ASSIGNMENT
Please set down exactly the lines of the listing below from the line containing "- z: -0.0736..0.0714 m" through the line containing "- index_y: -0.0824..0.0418", both lines included, leaving out all other lines.
★ ★ ★
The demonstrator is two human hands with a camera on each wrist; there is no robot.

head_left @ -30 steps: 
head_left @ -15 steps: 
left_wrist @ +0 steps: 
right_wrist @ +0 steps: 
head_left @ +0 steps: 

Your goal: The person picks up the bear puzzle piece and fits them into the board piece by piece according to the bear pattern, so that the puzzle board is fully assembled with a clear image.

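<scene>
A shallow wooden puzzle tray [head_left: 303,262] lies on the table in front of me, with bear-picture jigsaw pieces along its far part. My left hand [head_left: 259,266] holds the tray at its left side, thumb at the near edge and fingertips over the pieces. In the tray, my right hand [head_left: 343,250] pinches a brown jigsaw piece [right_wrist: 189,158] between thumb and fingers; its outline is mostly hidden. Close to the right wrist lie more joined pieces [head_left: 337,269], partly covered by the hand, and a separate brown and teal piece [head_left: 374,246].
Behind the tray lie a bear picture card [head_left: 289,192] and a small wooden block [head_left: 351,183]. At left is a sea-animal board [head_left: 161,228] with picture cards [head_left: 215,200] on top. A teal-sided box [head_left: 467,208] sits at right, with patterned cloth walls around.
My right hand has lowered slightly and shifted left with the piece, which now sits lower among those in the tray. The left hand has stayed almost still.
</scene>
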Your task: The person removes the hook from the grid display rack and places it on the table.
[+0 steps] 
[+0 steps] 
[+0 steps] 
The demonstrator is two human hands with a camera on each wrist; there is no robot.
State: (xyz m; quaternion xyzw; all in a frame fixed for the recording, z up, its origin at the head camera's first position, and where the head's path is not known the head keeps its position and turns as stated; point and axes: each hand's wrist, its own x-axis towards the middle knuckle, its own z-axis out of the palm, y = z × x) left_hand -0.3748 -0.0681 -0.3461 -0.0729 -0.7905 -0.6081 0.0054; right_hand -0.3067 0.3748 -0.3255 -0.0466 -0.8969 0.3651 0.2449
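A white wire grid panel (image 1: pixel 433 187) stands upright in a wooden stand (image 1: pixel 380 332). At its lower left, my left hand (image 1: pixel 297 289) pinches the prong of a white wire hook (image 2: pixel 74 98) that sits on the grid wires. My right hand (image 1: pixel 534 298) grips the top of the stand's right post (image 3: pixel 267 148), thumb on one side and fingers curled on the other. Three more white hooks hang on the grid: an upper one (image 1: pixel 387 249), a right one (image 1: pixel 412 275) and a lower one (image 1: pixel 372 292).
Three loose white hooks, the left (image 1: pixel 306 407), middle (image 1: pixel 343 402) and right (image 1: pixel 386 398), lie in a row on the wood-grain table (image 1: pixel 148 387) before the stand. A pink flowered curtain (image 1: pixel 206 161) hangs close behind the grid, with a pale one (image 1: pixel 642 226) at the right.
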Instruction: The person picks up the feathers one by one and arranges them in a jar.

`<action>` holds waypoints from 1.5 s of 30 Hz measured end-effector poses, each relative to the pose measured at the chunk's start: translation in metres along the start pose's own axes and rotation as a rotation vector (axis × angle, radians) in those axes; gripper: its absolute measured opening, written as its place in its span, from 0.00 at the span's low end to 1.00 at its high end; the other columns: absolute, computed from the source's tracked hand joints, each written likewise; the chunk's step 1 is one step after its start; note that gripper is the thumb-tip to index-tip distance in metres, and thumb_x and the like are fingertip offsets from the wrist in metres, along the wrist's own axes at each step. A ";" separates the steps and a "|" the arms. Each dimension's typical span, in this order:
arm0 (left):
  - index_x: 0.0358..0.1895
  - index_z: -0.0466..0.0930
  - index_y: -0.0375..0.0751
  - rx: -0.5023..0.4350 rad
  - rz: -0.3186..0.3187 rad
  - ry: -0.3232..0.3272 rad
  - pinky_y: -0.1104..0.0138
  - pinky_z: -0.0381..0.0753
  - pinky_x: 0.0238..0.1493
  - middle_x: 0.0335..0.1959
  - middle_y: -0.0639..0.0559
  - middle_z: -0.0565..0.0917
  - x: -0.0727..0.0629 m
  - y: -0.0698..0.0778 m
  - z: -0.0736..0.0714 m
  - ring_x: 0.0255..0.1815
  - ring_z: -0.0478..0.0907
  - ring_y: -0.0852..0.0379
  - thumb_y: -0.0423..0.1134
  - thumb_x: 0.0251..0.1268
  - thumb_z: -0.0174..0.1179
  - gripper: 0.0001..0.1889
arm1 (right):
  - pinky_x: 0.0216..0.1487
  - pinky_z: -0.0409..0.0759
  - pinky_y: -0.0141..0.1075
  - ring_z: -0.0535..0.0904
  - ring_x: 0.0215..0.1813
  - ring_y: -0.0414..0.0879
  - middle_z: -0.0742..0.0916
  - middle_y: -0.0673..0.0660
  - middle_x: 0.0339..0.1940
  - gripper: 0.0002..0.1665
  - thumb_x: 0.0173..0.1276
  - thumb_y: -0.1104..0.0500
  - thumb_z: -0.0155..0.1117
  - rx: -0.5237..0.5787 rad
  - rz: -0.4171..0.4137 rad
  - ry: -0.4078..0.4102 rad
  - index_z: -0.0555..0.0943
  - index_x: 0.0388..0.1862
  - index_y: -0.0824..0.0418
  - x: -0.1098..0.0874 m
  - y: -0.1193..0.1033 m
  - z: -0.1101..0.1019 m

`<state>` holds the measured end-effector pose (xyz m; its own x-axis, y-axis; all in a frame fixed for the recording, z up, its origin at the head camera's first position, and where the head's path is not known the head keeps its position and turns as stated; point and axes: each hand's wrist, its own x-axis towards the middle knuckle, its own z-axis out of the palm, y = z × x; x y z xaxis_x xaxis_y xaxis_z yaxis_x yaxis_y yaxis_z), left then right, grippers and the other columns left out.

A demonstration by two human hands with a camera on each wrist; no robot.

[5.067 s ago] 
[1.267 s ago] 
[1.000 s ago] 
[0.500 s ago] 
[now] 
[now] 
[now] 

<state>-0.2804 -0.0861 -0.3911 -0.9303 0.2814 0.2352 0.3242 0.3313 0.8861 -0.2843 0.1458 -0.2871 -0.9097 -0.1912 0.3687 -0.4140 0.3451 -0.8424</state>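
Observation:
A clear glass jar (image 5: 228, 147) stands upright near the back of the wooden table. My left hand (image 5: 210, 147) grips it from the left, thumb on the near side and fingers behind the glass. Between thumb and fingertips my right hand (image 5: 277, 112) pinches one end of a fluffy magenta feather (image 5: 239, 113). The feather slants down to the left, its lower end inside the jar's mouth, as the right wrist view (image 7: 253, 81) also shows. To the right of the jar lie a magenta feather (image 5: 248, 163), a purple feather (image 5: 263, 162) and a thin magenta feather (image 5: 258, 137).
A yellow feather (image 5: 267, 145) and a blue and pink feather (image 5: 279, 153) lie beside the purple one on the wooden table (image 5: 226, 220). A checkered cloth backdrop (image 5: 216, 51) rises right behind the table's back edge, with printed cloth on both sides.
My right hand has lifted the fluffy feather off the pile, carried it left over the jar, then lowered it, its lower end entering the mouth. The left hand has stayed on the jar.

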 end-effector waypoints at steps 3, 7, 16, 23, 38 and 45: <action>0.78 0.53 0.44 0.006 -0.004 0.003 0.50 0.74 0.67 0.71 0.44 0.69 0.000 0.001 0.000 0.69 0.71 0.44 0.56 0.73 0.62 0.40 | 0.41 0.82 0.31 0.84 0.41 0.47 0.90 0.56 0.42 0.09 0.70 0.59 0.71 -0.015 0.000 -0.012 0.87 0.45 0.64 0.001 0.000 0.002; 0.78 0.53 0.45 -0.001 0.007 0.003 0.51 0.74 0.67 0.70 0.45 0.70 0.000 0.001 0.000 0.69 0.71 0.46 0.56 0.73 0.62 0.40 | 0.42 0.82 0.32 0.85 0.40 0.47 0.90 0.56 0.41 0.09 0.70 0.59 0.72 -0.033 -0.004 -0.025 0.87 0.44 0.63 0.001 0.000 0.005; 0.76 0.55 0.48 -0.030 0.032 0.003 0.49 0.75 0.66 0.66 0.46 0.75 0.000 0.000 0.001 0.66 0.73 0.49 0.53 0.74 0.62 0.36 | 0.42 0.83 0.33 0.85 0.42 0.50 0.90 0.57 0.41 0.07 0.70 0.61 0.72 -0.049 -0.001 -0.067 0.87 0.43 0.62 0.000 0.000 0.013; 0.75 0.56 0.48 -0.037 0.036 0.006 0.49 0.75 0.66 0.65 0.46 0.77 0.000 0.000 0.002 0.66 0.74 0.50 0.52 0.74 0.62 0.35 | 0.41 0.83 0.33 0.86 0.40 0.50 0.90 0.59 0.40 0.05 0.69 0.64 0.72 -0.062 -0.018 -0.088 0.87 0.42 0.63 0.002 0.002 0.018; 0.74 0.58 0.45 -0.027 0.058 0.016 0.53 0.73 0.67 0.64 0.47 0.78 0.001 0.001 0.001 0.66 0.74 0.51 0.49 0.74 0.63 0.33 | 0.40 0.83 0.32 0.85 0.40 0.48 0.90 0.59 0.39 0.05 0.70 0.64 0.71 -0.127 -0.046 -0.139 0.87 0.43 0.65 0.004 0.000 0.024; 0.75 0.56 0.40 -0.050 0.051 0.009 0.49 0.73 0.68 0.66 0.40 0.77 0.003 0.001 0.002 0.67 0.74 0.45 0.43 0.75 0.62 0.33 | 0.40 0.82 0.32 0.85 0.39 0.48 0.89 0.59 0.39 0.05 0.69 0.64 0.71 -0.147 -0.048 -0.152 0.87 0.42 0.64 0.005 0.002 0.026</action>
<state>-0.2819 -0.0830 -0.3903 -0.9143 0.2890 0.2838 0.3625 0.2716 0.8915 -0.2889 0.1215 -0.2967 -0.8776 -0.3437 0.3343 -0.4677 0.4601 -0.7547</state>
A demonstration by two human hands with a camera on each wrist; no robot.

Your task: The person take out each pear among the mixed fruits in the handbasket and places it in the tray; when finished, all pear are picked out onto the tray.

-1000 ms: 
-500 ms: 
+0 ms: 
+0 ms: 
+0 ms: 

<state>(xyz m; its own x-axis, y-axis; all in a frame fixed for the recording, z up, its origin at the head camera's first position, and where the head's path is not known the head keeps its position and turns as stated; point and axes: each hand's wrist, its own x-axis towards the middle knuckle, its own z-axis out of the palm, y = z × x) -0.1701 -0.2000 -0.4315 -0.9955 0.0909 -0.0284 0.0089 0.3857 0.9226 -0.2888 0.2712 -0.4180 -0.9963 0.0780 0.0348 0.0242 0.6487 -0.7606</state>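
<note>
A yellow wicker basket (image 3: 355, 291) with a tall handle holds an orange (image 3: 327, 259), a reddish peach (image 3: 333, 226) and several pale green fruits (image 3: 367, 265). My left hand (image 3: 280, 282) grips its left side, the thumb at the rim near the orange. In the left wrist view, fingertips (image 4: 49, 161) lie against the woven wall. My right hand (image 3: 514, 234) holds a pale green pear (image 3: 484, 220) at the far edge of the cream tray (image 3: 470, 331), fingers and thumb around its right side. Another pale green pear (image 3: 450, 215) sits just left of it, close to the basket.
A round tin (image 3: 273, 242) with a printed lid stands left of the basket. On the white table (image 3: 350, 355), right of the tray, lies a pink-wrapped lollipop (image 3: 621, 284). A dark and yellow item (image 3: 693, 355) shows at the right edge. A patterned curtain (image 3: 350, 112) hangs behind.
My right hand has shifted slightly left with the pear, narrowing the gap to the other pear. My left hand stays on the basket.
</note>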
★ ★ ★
YOUR SOLUTION
  - z: -0.0736..0.0714 m
  - ring_x: 0.0255..0.1815
  - ring_z: -0.0478..0.0907
  - ring_y: -0.0852..0.0379
  - thumb_y: -0.0423..0.1134
  - thumb_x: 0.0251..0.1268
  - thumb_z: -0.0174..0.1179
  - gripper: 0.0001..0.1889
arm1 (right):
  - pinky_x: 0.0216..0.1487
  - pinky_z: -0.0409..0.0759
  - pinky_y: -0.0141..0.1075
  - ring_z: -0.0535..0.0904
  - ring_x: 0.0215..0.1813
  - ring_y: -0.0414..0.0879
  - middle_z: -0.0742..0.0916
  - middle_y: -0.0673..0.0660
  - middle_x: 0.0339..0.1940
  - gripper: 0.0002..0.1665
  - thumb_x: 0.0173..0.1276
  - thumb_y: -0.1104..0.0500
  - thumb_z: -0.0155..0.1117
  - rx: -0.5237..0.5787 rad
  - rz: -0.4171..0.4137 rad
  - ry: -0.4078..0.4102 rad
  - index_z: -0.0555..0.0943
  - index_x: 0.0388..0.1862
  - index_y: -0.0824..0.0418

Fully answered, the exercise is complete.